Start at the line containing "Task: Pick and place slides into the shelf" and transcribe every line exactly through the end of the records below, and only those lines.

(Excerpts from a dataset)

=== Section Start ===

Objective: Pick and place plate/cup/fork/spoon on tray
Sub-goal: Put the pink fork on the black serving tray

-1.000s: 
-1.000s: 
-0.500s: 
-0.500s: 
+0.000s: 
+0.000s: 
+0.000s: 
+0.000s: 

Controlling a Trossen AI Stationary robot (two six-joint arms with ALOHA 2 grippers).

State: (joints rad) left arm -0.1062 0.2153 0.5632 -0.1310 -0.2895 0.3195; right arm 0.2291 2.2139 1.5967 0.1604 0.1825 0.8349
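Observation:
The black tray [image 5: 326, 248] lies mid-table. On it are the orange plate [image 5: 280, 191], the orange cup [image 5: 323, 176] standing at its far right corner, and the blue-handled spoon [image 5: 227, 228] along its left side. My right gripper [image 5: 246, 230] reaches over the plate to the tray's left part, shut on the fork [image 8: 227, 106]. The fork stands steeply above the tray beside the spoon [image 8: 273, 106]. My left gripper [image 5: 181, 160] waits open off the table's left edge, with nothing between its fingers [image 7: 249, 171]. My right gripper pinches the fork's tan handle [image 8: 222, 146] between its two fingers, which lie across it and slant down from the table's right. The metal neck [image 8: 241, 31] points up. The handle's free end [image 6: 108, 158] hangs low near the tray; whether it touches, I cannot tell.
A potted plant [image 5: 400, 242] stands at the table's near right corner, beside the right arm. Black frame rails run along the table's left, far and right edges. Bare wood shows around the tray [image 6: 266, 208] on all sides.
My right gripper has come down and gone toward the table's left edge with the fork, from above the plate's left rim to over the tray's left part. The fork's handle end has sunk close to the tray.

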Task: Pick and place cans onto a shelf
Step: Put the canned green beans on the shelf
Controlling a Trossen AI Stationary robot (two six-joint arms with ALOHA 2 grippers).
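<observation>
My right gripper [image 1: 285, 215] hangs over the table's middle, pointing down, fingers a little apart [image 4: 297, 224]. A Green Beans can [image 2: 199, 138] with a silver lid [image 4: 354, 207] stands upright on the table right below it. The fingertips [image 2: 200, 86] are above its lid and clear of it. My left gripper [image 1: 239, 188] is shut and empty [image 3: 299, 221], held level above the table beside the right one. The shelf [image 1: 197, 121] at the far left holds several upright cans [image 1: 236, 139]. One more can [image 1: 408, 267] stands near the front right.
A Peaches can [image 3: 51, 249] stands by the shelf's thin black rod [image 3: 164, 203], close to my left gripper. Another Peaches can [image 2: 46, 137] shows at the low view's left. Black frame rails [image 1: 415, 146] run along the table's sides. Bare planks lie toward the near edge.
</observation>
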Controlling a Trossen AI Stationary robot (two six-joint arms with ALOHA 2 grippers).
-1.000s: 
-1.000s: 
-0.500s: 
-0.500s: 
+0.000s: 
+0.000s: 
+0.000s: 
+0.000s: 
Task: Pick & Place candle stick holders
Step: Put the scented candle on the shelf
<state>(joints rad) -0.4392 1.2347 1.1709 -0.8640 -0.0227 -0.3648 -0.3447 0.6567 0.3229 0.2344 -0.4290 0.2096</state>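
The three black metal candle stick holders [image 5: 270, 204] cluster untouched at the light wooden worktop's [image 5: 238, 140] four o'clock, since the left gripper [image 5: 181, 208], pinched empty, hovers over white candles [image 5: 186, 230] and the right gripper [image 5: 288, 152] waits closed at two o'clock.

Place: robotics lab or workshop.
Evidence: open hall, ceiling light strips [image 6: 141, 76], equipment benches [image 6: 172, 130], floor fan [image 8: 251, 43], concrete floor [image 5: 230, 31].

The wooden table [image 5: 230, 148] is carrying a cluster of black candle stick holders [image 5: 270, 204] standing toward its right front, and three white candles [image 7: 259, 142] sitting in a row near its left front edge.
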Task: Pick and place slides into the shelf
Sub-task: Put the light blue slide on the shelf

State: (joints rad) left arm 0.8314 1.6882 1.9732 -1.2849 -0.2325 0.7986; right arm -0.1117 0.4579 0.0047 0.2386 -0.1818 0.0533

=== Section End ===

### WRITTEN REPLY
Task: Pick and place slides into the shelf
Sub-task: Put the light blue slide on the shelf

State: (joints rad) left arm 0.8314 1.6882 1.9732 -1.2849 -0.2325 0.7986; right arm -0.1117 0.4579 0.0047 0.2386 -0.1818 0.0533

Nothing else belongs to this answer.